This repository provides a collection of examples and accelerators for synthetic image generation, manipulation, and reasoning, leveraging Azure AI services and open-source frameworks. It targets developers and researchers interested in practical applications of Computer Vision, OpenAI, and Stable Diffusion, offering solutions for tasks like video analysis, avatar creation, and image editing.

How It Works

The project integrates Azure Machine Learning, Azure OpenAI Vision, and popular open-source models like Stable Diffusion and Segment Anything. It facilitates fine-tuning of large models on Azure, enables advanced image manipulation through techniques like inpainting and Dreambooth, and explores vector search for managing image embeddings. This approach allows users to harness powerful, pre-trained models within a managed cloud environment for scalable AI-driven image workflows.

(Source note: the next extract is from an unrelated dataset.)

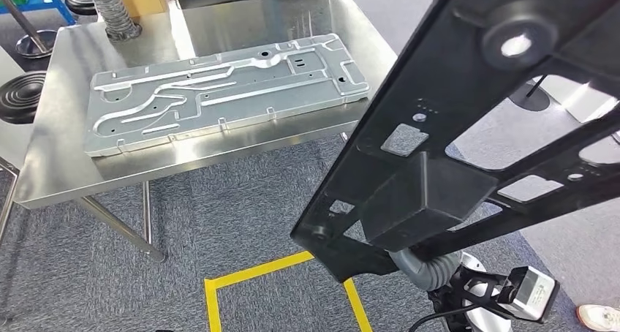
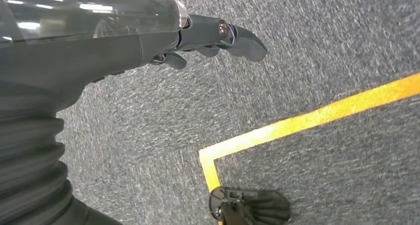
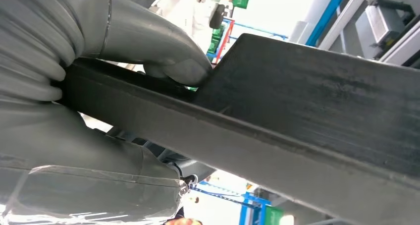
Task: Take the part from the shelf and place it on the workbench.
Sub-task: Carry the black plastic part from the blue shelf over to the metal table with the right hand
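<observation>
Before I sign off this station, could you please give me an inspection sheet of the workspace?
Surface: steel workbench, bare at its front edge.
Job's things: black part held in the air, not yet on the bench.
Clutter: silver stamped plate lying flat on the bench.
Hands: right hand grips the part; left hand holds nothing, above carpet.
Cables: black cable near the right arm.
Surroundings: yellow floor tape, grey hose.

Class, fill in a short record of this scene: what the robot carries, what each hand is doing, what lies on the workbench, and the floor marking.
Carried part: black frame part, held up in the air
Right robot hand: grips the black frame part's edge
Left robot hand: holds nothing, fingers apart, above the carpet
Workbench: steel, bears a silver stamped plate
Floor: grey carpet, yellow tape
</observation>
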### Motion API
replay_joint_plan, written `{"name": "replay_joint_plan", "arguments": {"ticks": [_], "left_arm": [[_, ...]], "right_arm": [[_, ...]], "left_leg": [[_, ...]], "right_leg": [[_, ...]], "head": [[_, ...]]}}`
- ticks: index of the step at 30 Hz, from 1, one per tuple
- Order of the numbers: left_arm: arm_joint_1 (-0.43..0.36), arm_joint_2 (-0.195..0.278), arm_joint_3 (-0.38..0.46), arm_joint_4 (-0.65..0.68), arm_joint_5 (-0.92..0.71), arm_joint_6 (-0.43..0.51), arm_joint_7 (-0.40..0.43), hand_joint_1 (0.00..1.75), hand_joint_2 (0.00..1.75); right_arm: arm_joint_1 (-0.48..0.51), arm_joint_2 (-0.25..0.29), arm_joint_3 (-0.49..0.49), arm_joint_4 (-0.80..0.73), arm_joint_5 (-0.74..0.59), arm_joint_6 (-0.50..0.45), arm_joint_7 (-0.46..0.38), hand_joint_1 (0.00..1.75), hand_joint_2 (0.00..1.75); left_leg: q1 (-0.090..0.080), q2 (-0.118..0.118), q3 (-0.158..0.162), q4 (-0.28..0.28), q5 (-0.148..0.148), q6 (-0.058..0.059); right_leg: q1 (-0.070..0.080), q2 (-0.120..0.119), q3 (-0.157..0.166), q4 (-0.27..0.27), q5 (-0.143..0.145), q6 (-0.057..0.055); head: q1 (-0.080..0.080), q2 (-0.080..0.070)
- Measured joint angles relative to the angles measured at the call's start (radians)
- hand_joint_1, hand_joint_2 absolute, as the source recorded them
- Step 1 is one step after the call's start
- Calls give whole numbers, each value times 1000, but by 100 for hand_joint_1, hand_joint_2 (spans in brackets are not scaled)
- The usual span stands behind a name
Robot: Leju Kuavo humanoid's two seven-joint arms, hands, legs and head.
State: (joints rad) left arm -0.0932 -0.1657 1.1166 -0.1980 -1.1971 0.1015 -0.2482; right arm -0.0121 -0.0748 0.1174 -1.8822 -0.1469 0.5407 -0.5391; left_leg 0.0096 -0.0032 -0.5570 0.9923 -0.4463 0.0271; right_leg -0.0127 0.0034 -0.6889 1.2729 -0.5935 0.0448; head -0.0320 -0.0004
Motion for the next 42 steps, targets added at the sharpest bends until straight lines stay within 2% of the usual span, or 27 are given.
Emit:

Quick Start & Requirements

  • Install: Clone the repository, create a Conda environment (conda create -n gen-cv python=3.10), activate it (conda activate gen-cv), and install dependencies (pip install -r requirements.txt).
  • Prerequisites: Python 3.10, Conda, and a GPU is highly recommended for Stable Diffusion image generation. Users need to configure service parameters and keys in a .env file.
  • Resources: Tested on GitHub Codespaces and Azure ML Compute Instance.
  • Docs: Examples are provided as Jupyter notebooks within the repository.

Highlighted Details

  • Features fine-tuning for Azure OpenAI Vision for video analysis.
  • Includes examples for creating avatar videos and interactive avatar experiences.
  • Demonstrates Stable Diffusion XL integration with Azure Machine Learning.
  • Showcases background removal, precise inpainting, and custom object/style addition using various models.

Maintenance & Community

This project is maintained by Azure and welcomes contributions via pull requests, requiring agreement to a Contributor License Agreement (CLA). It follows the Microsoft Open Source Code of Conduct.

Licensing & Compatibility

The repository's licensing is not explicitly stated in the provided README, but it is a Microsoft project, implying potential adherence to Microsoft's open-source policies. Compatibility for commercial use or closed-source linking would require clarification on the specific license.

Limitations & Caveats

The README does not specify the exact license, which could impact commercial use. While a GPU is recommended for certain tasks, it's not a strict requirement for all examples, potentially leading to performance limitations on CPU-only environments.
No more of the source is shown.